Comment by hansvm

Comment by hansvm 19 hours ago

7 replies

One flaw I've seen in "Parse, Don't Validate" as it pertains to real codebases is that you end up with a combinatorial prolieration of types.

E.g., requiring that a string be base64, have a certain fixed length, and be provided by the user.

E.g., requiring that a file have the correct MIME type, not be too large, and contain no EXIF metadata.

If you really always need all n of those things then life isn't terrible (you can parse your data into some type representing the composition of all of them), but you often only need 1, 2, or 3 and simultaneously don't want to duplicate too much code or runtime work, leading to a combinatorial explosion of intermediate types and parsing code.

As one possible solution, I put together a POC in Zig [0] with one idea, where you abuse comptime to add arbitrary tagging to types, treating a type as valid if it has the subset of tags you care about. I'm very curious what other people do to appropriately model that sort of thing though.

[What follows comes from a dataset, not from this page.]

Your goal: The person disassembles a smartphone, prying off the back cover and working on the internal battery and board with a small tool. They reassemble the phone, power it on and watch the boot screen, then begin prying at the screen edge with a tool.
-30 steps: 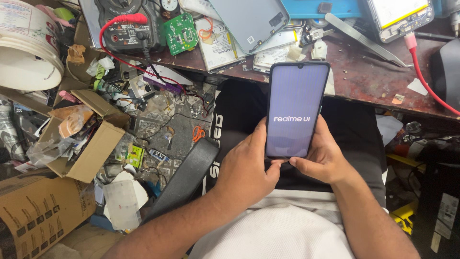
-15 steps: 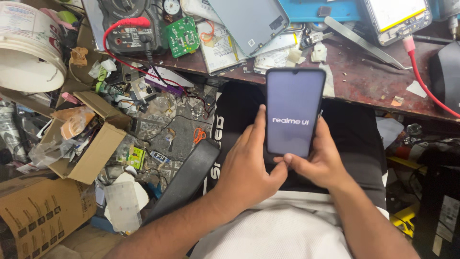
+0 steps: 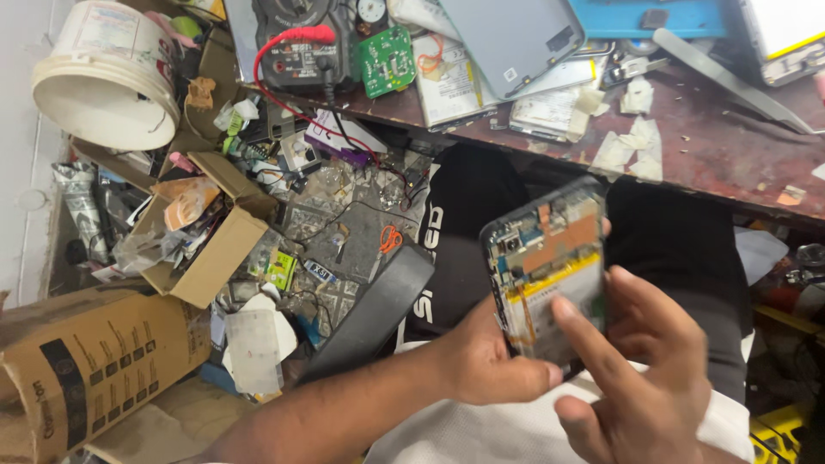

[0] https://github.com/hmusgrave/pdv

deredede 15 hours ago

> E.g., requiring that a file have the correct MIME type, not be too large, and contain no EXIF metadata.

"Parse, don't validate" doesn't mean that you must encode everything in the type system -- in fact I'd argue you should usually only create new types for data (or pieces of data) that make sense for your business logic.

Here the type your business logic cares about is maybe "file valid for upload", and it is perfectly fine to have a function that takes a file, perform a bunch of checks on it, and returns a "file valid for upload" new type if it passes the checks.

jeremyscanvic 18 hours ago

You might be interested in Lean's way of doing things. They have normal types (e.g. numeric types) and subtypes (e.g. numbers less than zero). An element of the subtype "numbers less than zero" can be understood as a tuple containing the actual number (which has a normal numeric type) and a proof that this specific number is indeed less than zero.

https://lean-lang.org/doc/reference/latest/Basic-Types/Subty...

tacitusarc 17 hours ago

Structs are representations of combinatorial types! In your file case, you could parse the input into a struct, and then accept or reject further processing based on that contents of that struct.

Of course, it would be reasonable to claim that the accept/reject step is validation, but I believe “Parse, don’t validate” is about handling input, not an admonition to never perform validation.

  • mrkeen 17 hours ago

    In pure C however, you still get the types-in-source-code explosion, for lack of parametric polymorphism. You need an email_or_error and a name_or_error, etc. The alternative is to fake PP with a void*, but that's so ugly I think I'd scrap the whole effort and just use char*.

    > I believe “Parse, don’t validate” is about handling input, not an admonition to never perform validation.

    It's about validation happening at exactly one place in the code base (during the "parse" - even though it's not limited to string-processing), so that callers can't do the validation themselves - because callers will validate 0 times or n>1 times.

    • deredede 15 hours ago

      > You need an email_or_error and a name_or_error, etc.

      You don't need that. A practical solution is a generic `error` type that you return (with a special value for "no error") and `name` or `email` output arguments that only get set if there's no error.

      • mrkeen 2 hours ago

        IOW return something for the caller to validate.

        • deredede an hour ago

          "Parse, don't validate" is a catchy way of saying "Instead of mixing data validation and data processing, ensure clean separation by first parsing 'input data' into 'valid data', and then only process 'valid data'".

          It doesn't mean you should completely eliminate `if` statements and error checking.